Administration Guide › Cluster Disaster Recovery

Applies to SUSE CaaS Platform 4.5.2

12 Cluster Disaster Recovery #

12.1 Backing Up etcd Cluster Data
12.2 Recovering Master Nodes

Etcd is a crucial component of Kubernetes - the etcd cluster stores the entire Kubernetes cluster state, which means critical configuration data, specifications, as well as the statuses of the running workloads. It also serves as the backend for service discovery. Chapter 13, Backup and Restore with Velero explains how to use Velero to backup, restore and migrate data.
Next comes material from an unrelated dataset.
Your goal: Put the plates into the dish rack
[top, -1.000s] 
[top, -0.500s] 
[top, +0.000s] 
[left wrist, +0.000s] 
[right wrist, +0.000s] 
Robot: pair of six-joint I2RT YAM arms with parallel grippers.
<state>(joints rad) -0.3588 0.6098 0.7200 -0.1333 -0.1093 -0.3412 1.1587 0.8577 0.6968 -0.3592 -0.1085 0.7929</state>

However, the Kubernetes cluster needs to be accessible for Velero to operate. And since the Kubernetes cluster can become inaccessible for many reasons, for example when all of its master nodes are lost, it is important to periodically backup etcd cluster data.

12.1 Backing Up etcd Cluster Data #

This chapter describes the backup of etcd cluster data running on master nodes of SUSE CaaS Platform.

12.1.1 Data To Backup #

Create backup directories on external storage.

BACKUP_DIR=CaaSP_Backup_`date +%Y%m%d%H%M%S`
mkdir /${BACKUP_DIR}

Copy the following files/folders into the backup directory:
- The skuba command-line binary: for the running cluster. Used to replace nodes from cluster.
- The cluster definition folder: Directory created during bootstrap holding the cluster certificates and configuration.
- The etcd cluster database: Holds all non-persistent cluster data. Can be used to recover master nodes. Please refer to the next section for steps to create an etcd cluster database backup.
(Optional) Make backup directory into a compressed file, and remove the original backup directory.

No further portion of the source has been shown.